Years ago being a director of a public company was a much simpler proposition. Directors were invited to join the board by the chairman, usually a friend or close acquaintance in the same hometown. Boards were small, board members knew each other very well, were friends, were like-minded, and were parochial. Boards served largely to act as advisors to their friends and colleagues who managed the business. This system worked reasonably well for much of the 19th and 20th centuries. So what changed?
Well, business changed. After decades of mergers and acquisitions, business became larger–national and multi-national. Companies became more complex with a greater variety of businesses and models that were difficult to understand. Rules and regulations exploded. Shareholders expanded from a small number in the community to strangers, foreigners, pension funds, and professional risk takers. And financial and operating risk increased. All of this required a different type of director.
Today’s boards of public companies in some ways resemble those of old, with a relatively small group of people voted upon by shareholders. But directors now are recruited mostly by search firms, often are strangers to each other, and are more diverse in experience, gender, race, and geographic origination. They no longer are friends and colleagues of management. This has led to a different kind of board, with best practices drawn from guidelines written by government, shareholder groups, business groups, etc. The system has changed rapidly over the past ten years to adapt to the changing environment as well as the various business crises that erupted.

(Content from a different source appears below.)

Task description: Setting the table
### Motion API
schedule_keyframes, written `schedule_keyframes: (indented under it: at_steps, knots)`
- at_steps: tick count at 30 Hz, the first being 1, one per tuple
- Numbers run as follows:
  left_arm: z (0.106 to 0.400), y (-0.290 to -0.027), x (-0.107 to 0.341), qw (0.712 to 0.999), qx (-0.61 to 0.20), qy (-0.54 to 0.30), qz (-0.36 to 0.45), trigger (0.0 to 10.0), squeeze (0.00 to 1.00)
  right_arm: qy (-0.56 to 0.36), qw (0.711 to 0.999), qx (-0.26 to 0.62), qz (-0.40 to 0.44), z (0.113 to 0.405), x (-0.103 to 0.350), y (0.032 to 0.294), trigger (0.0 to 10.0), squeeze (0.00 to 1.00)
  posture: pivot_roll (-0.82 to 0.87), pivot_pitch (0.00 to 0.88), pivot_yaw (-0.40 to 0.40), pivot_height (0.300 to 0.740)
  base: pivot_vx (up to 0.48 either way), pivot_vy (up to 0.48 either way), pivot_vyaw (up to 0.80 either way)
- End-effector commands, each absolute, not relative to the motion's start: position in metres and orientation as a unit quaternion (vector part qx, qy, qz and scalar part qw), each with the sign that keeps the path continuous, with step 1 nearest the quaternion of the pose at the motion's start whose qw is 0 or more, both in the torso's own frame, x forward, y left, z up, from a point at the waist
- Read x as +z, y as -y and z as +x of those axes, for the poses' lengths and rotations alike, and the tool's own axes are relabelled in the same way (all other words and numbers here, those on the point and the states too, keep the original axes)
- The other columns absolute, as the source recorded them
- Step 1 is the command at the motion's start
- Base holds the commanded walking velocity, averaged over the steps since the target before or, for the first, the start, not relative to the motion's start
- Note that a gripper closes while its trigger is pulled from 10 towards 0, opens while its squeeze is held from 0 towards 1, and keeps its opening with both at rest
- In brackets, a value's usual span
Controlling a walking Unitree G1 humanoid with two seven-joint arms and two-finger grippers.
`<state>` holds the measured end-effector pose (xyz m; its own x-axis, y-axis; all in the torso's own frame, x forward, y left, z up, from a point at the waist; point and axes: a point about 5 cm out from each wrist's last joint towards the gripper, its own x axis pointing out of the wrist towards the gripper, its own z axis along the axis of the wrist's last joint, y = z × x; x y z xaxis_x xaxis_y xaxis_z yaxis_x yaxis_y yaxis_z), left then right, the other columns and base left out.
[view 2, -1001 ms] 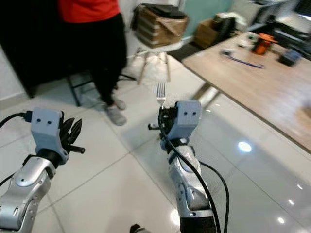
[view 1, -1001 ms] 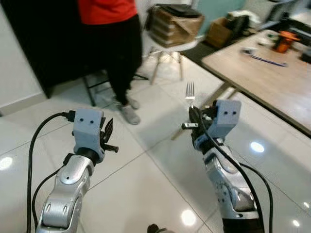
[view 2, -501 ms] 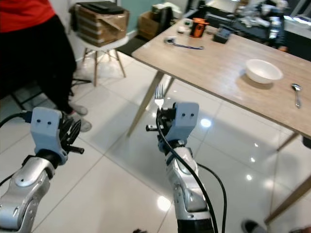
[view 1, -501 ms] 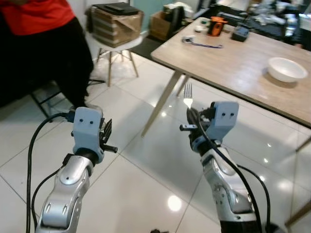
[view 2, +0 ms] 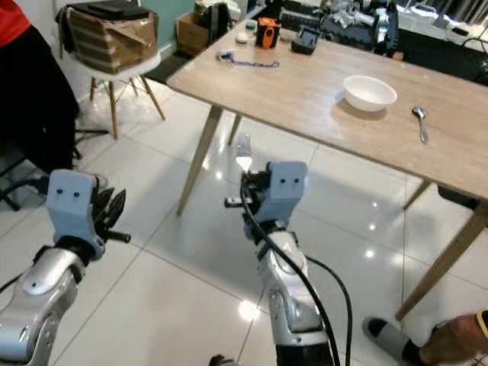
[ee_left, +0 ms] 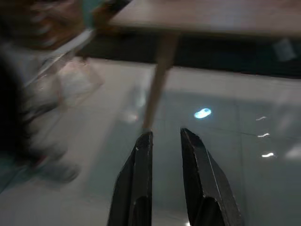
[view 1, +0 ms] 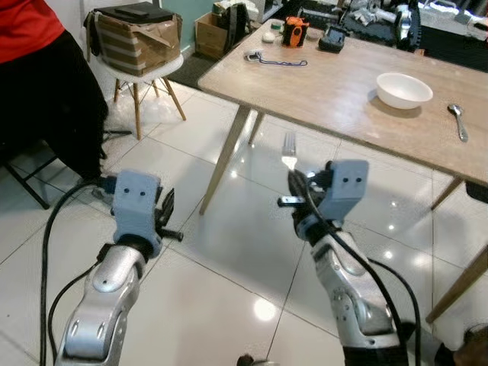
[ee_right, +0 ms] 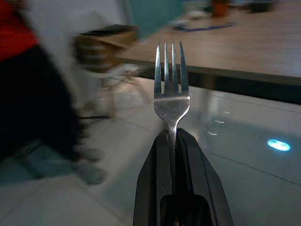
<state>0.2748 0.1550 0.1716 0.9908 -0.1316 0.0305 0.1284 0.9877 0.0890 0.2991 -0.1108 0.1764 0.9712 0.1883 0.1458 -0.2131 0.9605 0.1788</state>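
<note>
Right claw [ee_right: 172, 136] clamped on a fork [ee_right: 171, 89], tines up, held upright over the white tile floor [view 1: 229, 267] short of the wooden counter [view 1: 358, 84]. Left claw [ee_left: 164, 141] raised beside it, fingers a little apart, nothing between them.

White bowl [view 2: 370, 92] on the counter; contents cannot be made out from this angle. Spoon [view 2: 420, 122] lies near the bowl, apart from it. Far end of the counter: orange item [view 2: 267, 32], dark boxy item [view 2: 308, 40], blue cord [view 2: 248, 60], all too small to identify.

Cardboard box [view 1: 133, 38] sits on a white chair [view 1: 145, 76], dark flat thing on top. Person in red top and black trousers [view 1: 46, 91] cut off at the frame's left edge. Both wrist views blurred in the background.
</note>
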Motion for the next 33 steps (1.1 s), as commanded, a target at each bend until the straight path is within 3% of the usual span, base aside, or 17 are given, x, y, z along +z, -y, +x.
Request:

To overstate it: boards have evolved from a business advisory model to a risk/compliance model. The intent is to avoid more business failures and breakdowns in compliance that created dramatic business failures and shareholder loss. This evolution obviously was necessary. The positives are evident as nobody likes to see a company’s constituencies harmed. But we also need to be mindful of the cons. We directors need to ensure that the risk/compliance activities don’t distance us from management. We can’t switch totally to a risk/compliance group and simply outsource our advisory role to external consultants. We need to be sure we continue to provide the advice and counsel to the companies that boards have traditionally provided. We need to have a trusting, collegial, relationship with management.
Yes, we the directors need to augment our roles to adapt to the current environment and needs of the modern corporation. But we need also to remember our traditional roles, and be a safe place for managements to turn for advice and counsel. It is in this balance is where our highest and best contribution lies.